Given data below:

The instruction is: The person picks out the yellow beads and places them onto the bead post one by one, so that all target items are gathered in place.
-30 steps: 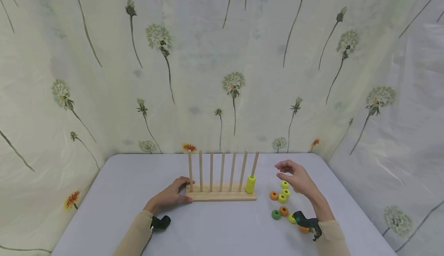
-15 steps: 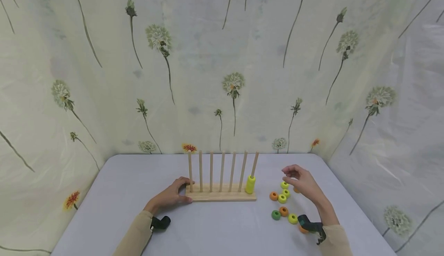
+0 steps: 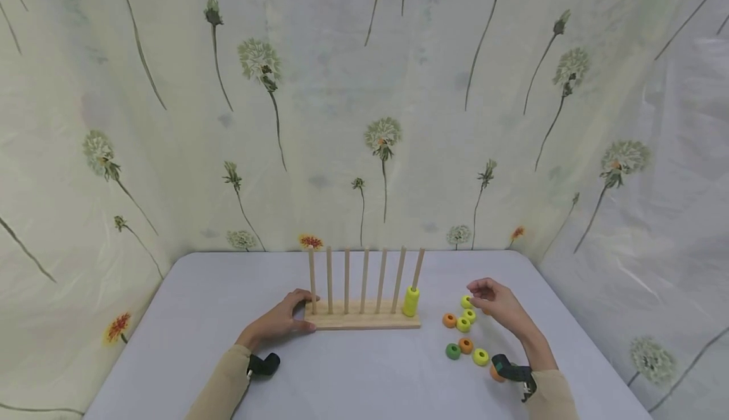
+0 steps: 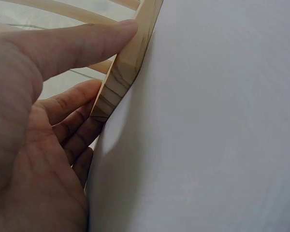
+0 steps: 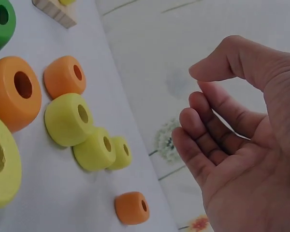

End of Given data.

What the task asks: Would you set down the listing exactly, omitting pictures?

Response below:
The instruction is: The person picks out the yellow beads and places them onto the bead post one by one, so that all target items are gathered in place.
-30 steps: 
-15 steps: 
+0 steps: 
+0 steps: 
+0 steps: 

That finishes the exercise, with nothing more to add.